Zoom impression already: US schools close again against Omicron

For thousands of American schools, the new year marks a return to virtual education due to the Omicron variant, which affects students and teachers alike. But these actions make some parents anxious about their children’s education and mental health.

The shutdowns — which account for about 4% of schools nationwide — are concentrated in the Northeast and Midwest, where school districts grapple with massive numbers of COVID-19 cases.

Teachers’ unions have taken a more cautious approach since the start of the pandemic, sometimes leading to confrontations with local authorities.

In Chicago, the country’s third-largest city, an estimated 340,000 public school students have been forced to stay home as talks between the mayor and the local union, which are calling for more testing and a higher vaccination rate, have stalled.

Experts, and families themselves, are divided over whether or not virtual education is because effective vaccines are widely available to all children ages 5 and older.

Stephen Bussack, a counselor in Washington, believes that his children, who attend one of the largest public schools in the US capital, fell behind socially and educationally when they had to take their distance courses.

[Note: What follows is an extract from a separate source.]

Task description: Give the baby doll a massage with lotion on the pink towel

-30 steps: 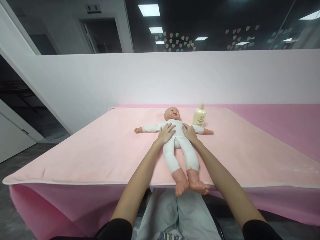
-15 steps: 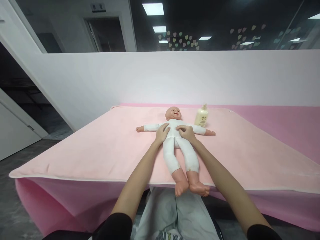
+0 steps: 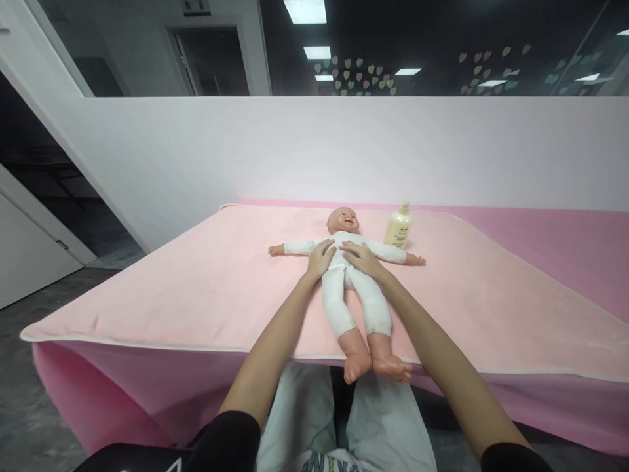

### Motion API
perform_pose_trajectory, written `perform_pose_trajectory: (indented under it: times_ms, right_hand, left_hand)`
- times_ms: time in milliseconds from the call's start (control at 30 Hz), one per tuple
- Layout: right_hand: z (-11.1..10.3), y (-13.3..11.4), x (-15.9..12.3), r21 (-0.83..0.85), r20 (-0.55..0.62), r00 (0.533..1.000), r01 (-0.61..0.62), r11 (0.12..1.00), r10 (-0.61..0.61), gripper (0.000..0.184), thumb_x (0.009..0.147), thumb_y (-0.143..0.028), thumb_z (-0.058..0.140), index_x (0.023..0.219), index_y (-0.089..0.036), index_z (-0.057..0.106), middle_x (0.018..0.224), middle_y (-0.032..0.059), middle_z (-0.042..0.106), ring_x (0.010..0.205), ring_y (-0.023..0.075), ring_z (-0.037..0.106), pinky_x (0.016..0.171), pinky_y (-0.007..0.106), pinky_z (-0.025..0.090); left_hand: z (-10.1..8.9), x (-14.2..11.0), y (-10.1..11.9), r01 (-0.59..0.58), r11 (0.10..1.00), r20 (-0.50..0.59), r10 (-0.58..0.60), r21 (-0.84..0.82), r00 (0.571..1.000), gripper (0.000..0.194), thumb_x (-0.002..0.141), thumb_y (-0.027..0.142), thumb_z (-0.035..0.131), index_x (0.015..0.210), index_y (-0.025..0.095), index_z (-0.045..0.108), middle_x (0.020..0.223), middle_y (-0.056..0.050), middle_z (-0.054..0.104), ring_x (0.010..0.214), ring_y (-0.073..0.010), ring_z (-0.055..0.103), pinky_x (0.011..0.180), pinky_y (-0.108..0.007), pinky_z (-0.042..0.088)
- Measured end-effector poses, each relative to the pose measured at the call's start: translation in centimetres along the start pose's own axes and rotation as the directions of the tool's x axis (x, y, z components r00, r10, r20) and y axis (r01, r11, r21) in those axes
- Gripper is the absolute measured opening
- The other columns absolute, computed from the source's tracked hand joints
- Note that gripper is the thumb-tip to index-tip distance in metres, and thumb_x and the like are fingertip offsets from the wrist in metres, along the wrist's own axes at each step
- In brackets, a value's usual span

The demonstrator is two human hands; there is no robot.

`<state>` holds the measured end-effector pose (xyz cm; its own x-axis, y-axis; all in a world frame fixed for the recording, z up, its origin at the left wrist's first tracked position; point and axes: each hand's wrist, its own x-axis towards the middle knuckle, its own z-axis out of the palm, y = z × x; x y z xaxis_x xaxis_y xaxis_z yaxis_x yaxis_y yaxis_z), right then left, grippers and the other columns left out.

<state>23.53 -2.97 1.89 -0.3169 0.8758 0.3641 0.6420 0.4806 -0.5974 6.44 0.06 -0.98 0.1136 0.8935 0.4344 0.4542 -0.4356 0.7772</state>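
Note:
A baby doll with a white cloth body lies on its back, head away from me, arms spread and feet over the table's near edge. Resting along the side of its torso, at the left of the picture, is my left hand, fingers stretched out. My right hand lies flat on the doll's chest and belly with its fingers apart. Neither hand grips anything. A pale yellow pump bottle stands upright just beyond the doll's arm on the right.
A pink blanket covers the table, over a darker pink cloth that hangs down in front. Behind it rises a white wall with dark glass above. A doorway opens at the far left.
My right hand's fingers have straightened and slid inward across the doll's chest. My left hand stays at the doll's side. My knees have parted, and the view has tilted slightly.

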Motion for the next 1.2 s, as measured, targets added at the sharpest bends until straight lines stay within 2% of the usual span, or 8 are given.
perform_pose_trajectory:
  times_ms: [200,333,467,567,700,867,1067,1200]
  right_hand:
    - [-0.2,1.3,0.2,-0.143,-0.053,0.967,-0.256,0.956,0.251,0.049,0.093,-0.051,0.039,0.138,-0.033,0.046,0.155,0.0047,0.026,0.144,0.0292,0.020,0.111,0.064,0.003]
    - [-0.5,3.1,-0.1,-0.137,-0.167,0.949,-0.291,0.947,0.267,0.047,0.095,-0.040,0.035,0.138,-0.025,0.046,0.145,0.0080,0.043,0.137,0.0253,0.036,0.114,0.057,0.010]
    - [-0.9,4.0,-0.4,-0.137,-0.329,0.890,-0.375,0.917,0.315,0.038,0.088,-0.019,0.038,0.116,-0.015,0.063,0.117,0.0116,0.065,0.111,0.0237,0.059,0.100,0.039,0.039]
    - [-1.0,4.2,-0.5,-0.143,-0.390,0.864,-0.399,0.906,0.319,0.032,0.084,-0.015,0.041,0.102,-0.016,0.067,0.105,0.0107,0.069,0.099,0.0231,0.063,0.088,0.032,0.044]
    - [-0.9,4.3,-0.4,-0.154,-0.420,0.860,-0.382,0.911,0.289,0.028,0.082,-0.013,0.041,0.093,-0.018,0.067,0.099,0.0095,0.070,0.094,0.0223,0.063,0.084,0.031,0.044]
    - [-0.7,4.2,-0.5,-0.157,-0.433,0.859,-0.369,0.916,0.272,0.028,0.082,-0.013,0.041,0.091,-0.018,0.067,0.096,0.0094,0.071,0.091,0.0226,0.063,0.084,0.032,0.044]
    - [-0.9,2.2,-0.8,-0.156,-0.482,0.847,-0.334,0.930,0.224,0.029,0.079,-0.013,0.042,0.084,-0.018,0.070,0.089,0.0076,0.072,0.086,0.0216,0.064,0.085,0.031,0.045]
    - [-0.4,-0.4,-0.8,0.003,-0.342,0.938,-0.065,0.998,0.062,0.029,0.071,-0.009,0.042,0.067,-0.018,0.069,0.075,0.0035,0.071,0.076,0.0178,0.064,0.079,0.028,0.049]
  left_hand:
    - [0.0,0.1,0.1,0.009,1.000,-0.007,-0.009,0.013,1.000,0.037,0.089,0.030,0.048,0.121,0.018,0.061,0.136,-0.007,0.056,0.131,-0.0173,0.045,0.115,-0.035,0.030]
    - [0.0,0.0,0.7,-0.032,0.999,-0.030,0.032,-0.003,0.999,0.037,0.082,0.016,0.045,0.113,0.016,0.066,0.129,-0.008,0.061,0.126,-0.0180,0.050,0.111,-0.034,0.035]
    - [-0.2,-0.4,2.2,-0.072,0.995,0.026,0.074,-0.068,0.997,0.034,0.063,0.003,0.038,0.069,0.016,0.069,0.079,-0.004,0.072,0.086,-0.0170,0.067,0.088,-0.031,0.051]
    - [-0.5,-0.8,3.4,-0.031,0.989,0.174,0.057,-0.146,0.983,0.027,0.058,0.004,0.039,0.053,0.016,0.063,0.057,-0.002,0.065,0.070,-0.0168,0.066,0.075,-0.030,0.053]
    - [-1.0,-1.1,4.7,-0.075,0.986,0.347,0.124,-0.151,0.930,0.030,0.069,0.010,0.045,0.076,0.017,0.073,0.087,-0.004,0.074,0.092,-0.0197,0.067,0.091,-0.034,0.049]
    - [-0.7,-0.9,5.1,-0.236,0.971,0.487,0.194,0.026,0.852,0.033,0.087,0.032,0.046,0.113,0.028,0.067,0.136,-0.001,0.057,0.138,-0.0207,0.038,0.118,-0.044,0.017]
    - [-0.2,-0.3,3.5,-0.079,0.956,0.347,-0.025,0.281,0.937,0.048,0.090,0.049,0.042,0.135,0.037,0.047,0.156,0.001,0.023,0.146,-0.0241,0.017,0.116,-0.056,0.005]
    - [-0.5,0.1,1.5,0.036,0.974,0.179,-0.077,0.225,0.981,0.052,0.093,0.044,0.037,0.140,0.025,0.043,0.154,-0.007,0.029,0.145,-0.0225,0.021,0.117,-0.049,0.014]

Boussac told AFP last year that his 17-year-old son “felt depressed and socially isolated”. “He’s a very social kid and misses his friends,” he says, adding that he doesn’t want this to happen again.

“I think closing schools in 2022, two years after the outbreak of the pandemic, should be seen as a failure,” Amesh Adalja, an infectious disease specialist at Johns Hopkins, told AFP.

He added that even before vaccinations, research showed that schools were not important places for the spread of the virus and could be safe with certain measures (social distancing, masks, ventilation…).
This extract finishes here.